- _Task directions_
Nothing outside the range below should be printed. Output exactly the lines from the line with "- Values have" to the line with "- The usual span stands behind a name", both included.

== Available data

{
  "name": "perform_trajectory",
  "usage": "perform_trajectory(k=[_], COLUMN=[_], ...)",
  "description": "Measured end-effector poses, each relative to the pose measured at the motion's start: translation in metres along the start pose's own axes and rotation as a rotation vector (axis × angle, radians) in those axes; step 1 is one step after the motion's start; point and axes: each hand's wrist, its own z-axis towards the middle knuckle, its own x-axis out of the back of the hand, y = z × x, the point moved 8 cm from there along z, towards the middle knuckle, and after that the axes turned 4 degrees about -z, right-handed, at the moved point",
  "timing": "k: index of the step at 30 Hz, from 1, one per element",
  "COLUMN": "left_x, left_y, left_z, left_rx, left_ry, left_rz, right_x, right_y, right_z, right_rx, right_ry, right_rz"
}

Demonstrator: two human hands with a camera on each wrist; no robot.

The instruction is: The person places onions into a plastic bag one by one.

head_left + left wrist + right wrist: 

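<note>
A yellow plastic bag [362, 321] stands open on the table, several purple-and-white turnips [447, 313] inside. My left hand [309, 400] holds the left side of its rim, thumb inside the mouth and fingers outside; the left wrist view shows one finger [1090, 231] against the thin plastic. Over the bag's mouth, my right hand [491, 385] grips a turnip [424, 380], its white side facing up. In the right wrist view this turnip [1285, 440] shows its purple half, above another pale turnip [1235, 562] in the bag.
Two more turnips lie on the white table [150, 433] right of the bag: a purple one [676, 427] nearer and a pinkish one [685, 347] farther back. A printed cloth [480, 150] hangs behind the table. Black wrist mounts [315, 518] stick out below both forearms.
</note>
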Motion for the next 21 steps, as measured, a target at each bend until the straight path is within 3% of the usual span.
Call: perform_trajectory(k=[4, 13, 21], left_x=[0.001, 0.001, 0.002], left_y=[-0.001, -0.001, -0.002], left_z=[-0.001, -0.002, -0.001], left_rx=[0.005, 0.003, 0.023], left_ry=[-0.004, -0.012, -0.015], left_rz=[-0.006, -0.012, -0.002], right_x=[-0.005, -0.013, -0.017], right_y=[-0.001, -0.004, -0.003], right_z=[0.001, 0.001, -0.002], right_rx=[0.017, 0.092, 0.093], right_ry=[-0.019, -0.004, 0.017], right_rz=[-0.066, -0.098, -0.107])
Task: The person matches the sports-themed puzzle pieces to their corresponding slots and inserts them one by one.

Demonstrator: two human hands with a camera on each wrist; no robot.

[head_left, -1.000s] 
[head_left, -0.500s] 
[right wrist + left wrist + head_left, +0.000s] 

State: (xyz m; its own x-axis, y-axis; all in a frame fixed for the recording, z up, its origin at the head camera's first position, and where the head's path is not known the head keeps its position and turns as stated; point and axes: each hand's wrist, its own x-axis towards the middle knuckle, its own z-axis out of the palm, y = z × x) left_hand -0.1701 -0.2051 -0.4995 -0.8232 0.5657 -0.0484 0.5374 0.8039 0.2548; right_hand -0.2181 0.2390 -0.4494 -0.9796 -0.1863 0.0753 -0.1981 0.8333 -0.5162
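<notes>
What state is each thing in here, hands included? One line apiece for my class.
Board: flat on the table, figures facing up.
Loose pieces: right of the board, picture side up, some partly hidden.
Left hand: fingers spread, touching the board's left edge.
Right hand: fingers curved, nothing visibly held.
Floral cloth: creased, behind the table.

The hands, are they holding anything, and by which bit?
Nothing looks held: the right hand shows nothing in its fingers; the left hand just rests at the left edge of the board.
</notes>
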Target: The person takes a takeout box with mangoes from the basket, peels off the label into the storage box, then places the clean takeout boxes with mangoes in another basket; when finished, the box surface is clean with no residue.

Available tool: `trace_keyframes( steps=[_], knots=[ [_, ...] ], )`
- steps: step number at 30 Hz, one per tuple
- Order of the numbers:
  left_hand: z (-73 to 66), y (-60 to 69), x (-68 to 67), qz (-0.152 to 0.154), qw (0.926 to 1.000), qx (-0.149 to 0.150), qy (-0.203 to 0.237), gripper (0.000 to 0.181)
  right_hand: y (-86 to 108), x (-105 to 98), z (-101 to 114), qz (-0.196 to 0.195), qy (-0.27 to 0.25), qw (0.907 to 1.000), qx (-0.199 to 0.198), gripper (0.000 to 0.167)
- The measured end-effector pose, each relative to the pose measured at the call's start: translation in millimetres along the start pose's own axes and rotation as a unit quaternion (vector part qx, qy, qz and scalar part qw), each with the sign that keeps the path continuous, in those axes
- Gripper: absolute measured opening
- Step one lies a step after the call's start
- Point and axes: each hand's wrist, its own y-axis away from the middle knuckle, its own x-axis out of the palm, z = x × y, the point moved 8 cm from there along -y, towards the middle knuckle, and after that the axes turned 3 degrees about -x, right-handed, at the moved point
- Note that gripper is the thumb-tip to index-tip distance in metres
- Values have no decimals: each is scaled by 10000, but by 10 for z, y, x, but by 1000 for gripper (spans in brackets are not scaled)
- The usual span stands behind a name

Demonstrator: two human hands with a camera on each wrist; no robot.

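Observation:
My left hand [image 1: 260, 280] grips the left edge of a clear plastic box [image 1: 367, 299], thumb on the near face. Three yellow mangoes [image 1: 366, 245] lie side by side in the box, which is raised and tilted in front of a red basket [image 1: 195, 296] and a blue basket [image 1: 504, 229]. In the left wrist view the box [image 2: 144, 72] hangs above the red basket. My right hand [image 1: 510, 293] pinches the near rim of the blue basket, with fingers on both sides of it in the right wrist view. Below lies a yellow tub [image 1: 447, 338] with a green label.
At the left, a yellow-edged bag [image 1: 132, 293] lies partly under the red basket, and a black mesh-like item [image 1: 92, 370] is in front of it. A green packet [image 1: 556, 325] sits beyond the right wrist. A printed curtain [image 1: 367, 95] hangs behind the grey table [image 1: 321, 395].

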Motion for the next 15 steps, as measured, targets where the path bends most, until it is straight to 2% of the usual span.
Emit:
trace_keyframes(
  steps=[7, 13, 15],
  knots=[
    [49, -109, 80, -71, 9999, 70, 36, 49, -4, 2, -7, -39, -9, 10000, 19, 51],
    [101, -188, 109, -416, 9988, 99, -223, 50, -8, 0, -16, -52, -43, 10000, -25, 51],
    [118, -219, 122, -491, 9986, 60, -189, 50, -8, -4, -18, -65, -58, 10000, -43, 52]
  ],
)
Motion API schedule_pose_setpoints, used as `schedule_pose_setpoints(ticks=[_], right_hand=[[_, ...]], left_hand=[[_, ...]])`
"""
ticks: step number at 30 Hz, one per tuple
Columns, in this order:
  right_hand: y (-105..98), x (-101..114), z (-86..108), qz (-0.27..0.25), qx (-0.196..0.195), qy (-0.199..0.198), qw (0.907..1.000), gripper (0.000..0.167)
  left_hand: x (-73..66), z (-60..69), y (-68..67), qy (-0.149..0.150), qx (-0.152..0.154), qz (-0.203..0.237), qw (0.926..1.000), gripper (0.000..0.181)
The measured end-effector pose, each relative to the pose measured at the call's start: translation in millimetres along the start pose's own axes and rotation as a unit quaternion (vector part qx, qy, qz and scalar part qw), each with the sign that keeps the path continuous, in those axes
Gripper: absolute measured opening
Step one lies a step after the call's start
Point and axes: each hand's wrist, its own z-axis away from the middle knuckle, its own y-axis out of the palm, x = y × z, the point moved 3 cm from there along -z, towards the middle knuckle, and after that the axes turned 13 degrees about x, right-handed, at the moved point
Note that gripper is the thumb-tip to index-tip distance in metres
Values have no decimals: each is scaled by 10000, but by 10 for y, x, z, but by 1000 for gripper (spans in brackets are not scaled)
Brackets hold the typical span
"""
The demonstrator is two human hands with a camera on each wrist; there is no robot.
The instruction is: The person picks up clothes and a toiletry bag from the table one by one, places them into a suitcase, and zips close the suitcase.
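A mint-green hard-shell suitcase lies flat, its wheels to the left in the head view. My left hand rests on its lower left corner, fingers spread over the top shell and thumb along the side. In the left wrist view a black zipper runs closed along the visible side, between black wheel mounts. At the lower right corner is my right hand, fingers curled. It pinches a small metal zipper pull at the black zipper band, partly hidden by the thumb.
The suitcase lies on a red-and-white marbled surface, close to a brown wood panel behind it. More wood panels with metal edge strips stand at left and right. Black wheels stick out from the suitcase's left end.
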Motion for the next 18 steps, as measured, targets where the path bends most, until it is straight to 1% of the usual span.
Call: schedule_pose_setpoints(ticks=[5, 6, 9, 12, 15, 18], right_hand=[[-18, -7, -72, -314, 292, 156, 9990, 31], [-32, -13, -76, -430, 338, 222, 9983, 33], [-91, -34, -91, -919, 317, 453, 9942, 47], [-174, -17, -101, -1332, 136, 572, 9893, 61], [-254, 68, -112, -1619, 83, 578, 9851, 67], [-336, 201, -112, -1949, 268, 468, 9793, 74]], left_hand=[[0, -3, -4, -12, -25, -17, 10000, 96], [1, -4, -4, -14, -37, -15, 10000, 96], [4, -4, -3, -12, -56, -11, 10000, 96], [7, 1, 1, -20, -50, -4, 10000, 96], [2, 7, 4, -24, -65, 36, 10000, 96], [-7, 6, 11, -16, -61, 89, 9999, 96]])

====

- _Your solution_
- Values have no decimals: each is scaled by 10000, but by 10 for z, y, x, but by 1000 for gripper (spans in brackets are not scaled)
- The usual span stands behind a name

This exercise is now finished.